Assouplir la loi sur l'immigration

«Notre soutien se porte plutôt aux autorités marocaines [au niveau national et ministériel, ndlr] dans le cadre d’un chantier règlementaire compliqué, reconnaît Tatiana Romon. Par exemple, pour ouvrir le Ramed [assurance santé accordées presque gratuitement aux plus démunis, ndlr] aux immigrés, il faut d’abord déterminer des critères d’éligibilité en fonction de la vulnérabilité des individus, réaliser une étude épidémiologique…» De fait, le ministère des Affaires de la migration et celui de la Santé envisagent l’ouverture du Ramed aux étrangers vulnérables depuis deux ans sans y parvenir.

Tout le chantier règlementaire, présenté comme une priorité, est, en fait, au point mort. En mars 2014, le ministère des Affaires de la Migrations avait publié les ébauches des trois projets de lois annoncées dès l’automne 2013 : la loi sur l’asile, celle sur l’immigration et celle sur la traite des êtres humains. La loi sur la traite a passé le cap de l’adoption en Conseil de gouvernement le 30 avril 2015. Depuis, rien n’a avancé.

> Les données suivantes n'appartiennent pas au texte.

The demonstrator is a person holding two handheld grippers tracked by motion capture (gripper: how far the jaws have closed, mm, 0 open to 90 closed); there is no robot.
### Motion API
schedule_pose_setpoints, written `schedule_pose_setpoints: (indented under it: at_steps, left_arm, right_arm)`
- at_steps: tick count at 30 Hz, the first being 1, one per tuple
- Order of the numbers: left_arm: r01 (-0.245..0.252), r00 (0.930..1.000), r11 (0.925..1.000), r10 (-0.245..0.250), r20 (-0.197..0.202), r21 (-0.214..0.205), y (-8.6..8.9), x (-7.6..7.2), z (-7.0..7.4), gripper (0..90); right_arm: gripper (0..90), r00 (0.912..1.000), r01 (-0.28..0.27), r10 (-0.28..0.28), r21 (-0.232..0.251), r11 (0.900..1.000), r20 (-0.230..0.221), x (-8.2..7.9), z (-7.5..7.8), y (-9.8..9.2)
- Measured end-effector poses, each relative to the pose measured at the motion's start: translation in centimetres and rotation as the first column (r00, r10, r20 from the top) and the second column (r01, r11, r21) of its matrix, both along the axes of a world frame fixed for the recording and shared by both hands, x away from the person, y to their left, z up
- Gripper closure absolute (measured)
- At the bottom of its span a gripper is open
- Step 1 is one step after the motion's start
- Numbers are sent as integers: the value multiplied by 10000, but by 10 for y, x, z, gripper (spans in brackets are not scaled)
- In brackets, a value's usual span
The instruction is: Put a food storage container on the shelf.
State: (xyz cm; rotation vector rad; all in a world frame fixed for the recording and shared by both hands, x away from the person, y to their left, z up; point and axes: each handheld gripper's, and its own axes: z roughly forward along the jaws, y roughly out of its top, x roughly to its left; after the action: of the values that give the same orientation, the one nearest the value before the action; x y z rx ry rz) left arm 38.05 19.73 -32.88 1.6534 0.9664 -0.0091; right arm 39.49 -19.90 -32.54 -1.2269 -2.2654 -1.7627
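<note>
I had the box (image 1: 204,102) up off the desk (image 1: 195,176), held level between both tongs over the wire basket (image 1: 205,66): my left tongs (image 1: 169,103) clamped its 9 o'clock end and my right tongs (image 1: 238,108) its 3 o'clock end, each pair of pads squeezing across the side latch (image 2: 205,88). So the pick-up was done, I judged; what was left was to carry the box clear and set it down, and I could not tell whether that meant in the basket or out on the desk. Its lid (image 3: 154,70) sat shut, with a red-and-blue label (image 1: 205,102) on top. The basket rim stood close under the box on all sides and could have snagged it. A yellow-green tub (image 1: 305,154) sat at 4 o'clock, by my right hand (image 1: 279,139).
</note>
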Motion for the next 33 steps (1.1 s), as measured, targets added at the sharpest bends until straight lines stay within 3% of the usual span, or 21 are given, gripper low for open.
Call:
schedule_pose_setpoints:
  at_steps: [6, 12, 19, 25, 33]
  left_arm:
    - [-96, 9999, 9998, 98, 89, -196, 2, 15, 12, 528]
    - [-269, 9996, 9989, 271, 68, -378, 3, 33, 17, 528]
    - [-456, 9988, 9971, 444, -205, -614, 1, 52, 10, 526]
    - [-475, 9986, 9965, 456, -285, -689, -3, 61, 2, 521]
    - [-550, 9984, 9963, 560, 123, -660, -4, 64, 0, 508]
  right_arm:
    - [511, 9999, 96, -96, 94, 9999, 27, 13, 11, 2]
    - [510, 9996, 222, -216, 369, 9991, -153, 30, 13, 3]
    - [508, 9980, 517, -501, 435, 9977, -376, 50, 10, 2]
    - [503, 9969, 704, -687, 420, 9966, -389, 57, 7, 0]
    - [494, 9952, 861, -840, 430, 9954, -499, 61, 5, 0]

La situation actuelle du HCR est un exemple édifiant du résultat produit par le retard de la nouvelle législation. «Depuis la fin de l’opération exceptionnelle de régularisation, le HCR connaît une afflux exceptionnel de demandes d’asile infondées. Nous rejetons près de 80% des demandes d’asiles des non-Syriens. Les gens cherchent auprès de nous l’opportunité de régulariser leur situation, raconte Jean-Paul Cavaliéri représentant du HCR à Rabat L’adoption de la loi sur l’immigration, un peu plus souple que l’actuelle, qui ménage des possibilités d’être régularisé, régulerait le nombre de demandes d’asile qui nous sont faites.» La nouvelle opération de régularisation, parce qu’elle doit être aussi exceptionnelle que la première, ne répondra en effet que très ponctuellement aux besoins des étrangers dont la situation administrative est délicate.